Task description
Copy out each line of the data holding "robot".

Data shown
====

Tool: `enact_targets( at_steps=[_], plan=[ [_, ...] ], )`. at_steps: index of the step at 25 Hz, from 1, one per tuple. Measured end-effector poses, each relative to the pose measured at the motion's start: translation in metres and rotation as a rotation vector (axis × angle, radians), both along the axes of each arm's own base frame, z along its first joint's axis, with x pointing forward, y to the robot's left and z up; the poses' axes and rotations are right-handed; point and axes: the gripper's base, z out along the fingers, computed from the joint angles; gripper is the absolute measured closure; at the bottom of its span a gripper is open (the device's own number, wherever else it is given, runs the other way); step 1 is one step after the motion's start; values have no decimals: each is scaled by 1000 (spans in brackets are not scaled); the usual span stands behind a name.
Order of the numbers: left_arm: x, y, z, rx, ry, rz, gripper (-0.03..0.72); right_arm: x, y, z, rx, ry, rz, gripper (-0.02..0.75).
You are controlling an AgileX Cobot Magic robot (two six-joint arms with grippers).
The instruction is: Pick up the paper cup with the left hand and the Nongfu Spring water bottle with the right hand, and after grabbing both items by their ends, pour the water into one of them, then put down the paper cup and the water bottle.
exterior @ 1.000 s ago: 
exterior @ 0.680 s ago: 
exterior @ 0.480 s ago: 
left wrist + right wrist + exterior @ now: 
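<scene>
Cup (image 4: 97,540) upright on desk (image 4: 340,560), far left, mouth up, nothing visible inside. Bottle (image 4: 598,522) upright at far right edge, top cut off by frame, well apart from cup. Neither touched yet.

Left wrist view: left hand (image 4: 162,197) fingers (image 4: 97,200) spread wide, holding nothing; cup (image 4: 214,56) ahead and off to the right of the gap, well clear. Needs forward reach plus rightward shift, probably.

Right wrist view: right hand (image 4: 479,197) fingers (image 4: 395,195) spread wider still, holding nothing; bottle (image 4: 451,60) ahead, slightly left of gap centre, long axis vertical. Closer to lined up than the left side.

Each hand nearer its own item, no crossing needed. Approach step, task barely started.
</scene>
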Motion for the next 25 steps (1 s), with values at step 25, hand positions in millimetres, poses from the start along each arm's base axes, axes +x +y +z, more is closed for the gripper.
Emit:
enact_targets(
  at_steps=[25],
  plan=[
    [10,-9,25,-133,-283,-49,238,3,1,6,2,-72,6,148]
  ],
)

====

Worked solution
Tool: `enact_targets( at_steps=[_], plan=[ [_, ...] ], )`. at_steps: index of the step at 25 Hz, from 1, one per tuple. Measured end-effector poses, each relative to the pose measured at the motion's start: translation in metres and rotation as a rotation vector (axis × angle, radians), both along the axes of each arm's own base frame, z along its first joint's axis, with x pointing forward, y to the robot's left and z up; the poses' axes and rotations are right-handed; point and axes: the gripper's base, z out along the fingers, computed from the joint angles; gripper is the absolute measured closure; at the bottom of its span a gripper is open (the device's own number, wherever else it is given, runs the other way); step 1 is one step after the motion's start; values have no decimals: each is scaled by 1000 (spans in brackets are not scaled); the usual span stands behind a name.
You are controlling an AgileX Cobot Magic robot (two six-joint arms with grippers).

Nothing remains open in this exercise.